### EXERCISE DIRECTIONS
Start to finish, reproduce the records below with nothing missing.

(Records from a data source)
※ ※ ※

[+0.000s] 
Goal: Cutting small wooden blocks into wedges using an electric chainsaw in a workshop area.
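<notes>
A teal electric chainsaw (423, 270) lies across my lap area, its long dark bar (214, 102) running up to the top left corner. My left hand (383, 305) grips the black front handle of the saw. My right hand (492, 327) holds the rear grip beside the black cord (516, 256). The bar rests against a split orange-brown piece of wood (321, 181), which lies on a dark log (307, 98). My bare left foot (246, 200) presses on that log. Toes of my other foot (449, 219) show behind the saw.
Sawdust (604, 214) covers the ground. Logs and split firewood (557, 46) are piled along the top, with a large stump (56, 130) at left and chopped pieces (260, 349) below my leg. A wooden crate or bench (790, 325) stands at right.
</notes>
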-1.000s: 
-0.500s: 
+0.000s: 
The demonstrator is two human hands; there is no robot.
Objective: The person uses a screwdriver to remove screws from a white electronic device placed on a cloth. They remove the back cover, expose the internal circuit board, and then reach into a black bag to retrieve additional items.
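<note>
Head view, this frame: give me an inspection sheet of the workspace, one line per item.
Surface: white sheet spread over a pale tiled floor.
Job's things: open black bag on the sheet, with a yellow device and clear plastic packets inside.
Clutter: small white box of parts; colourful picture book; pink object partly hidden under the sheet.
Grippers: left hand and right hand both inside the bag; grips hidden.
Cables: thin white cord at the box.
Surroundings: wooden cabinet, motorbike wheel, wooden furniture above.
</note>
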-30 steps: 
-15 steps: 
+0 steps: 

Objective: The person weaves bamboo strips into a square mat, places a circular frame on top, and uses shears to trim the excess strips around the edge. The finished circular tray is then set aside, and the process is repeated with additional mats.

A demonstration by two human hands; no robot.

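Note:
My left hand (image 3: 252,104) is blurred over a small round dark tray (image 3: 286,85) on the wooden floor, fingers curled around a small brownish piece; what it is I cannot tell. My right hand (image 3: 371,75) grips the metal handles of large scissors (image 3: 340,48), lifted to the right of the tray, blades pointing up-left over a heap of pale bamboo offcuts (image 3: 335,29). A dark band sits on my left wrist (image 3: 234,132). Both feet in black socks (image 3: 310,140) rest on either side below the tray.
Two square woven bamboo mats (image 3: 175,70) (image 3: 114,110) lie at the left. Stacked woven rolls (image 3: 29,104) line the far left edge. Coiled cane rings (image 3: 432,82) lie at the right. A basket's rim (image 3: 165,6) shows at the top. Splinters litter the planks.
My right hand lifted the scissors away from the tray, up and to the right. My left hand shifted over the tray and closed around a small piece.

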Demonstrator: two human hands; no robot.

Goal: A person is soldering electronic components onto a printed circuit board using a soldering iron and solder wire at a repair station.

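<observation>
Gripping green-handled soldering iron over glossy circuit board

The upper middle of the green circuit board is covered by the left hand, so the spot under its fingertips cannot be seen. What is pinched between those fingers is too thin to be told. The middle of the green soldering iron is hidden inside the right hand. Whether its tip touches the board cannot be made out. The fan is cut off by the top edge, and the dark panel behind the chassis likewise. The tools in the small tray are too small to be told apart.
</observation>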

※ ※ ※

### REPLY
[+0.000s] 
Goal: Cutting small wooden blocks into wedges using an electric chainsaw in a workshop area.
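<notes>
A teal electric chainsaw (423, 270) lies across my lap area, its long dark bar (214, 102) running up to the top left corner. My left hand (383, 305) grips the black front handle of the saw. My right hand (492, 327) holds the rear grip beside the black cord (516, 256). The bar rests against a split orange-brown piece of wood (321, 181), which lies on a dark log (307, 98). My bare left foot (246, 200) presses on that log. Toes of my other foot (449, 219) show behind the saw.
Sawdust (604, 214) covers the ground. Logs and split firewood (557, 46) are piled along the top, with a large stump (56, 130) at left and chopped pieces (260, 349) below my leg. A wooden crate or bench (790, 325) stands at right.
</notes>
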-1.000s: 
-0.500s: 
+0.000s: 
The demonstrator is two human hands; there is no robot.
Objective: The person uses a screwdriver to remove screws from a white electronic device placed on a cloth. They remove the back cover, expose the internal circuit board, and then reach into a black bag to retrieve additional items.
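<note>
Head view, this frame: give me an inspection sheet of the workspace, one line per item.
Surface: white sheet spread over a pale tiled floor.
Job's things: open black bag on the sheet, with a yellow device and clear plastic packets inside.
Clutter: small white box of parts; colourful picture book; pink object partly hidden under the sheet.
Grippers: left hand and right hand both inside the bag; grips hidden.
Cables: thin white cord at the box.
Surroundings: wooden cabinet, motorbike wheel, wooden furniture above.
</note>
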-30 steps: 
-15 steps: 
+0 steps: 

Objective: The person weaves bamboo strips into a square mat, places a circular frame on top, and uses shears to trim the excess strips around the edge. The finished circular tray is then set aside, and the process is repeated with additional mats.

A demonstration by two human hands; no robot.

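Note:
My left hand (image 3: 252,104) is blurred over a small round dark tray (image 3: 286,85) on the wooden floor, fingers curled around a small brownish piece; what it is I cannot tell. My right hand (image 3: 371,75) grips the metal handles of large scissors (image 3: 340,48), lifted to the right of the tray, blades pointing up-left over a heap of pale bamboo offcuts (image 3: 335,29). A dark band sits on my left wrist (image 3: 234,132). Both feet in black socks (image 3: 310,140) rest on either side below the tray.
Two square woven bamboo mats (image 3: 175,70) (image 3: 114,110) lie at the left. Stacked woven rolls (image 3: 29,104) line the far left edge. Coiled cane rings (image 3: 432,82) lie at the right. A basket's rim (image 3: 165,6) shows at the top. Splinters litter the planks.
My right hand lifted the scissors away from the tray, up and to the right. My left hand shifted over the tray and closed around a small piece.
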
Demonstrator: two human hands; no robot.

Goal: A person is soldering electronic components onto a printed circuit board using a soldering iron and solder wire at a repair station.

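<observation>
Gripping green-handled soldering iron over glossy circuit board

The upper middle of the green circuit board is covered by the left hand, so the spot under its fingertips cannot be seen. What is pinched between those fingers is too thin to be told. The middle of the green soldering iron is hidden inside the right hand. Whether its tip touches the board cannot be made out. The fan is cut off by the top edge, and the dark panel behind the chassis likewise. The tools in the small tray are too small to be told apart.
</observation>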

The full output has already been given.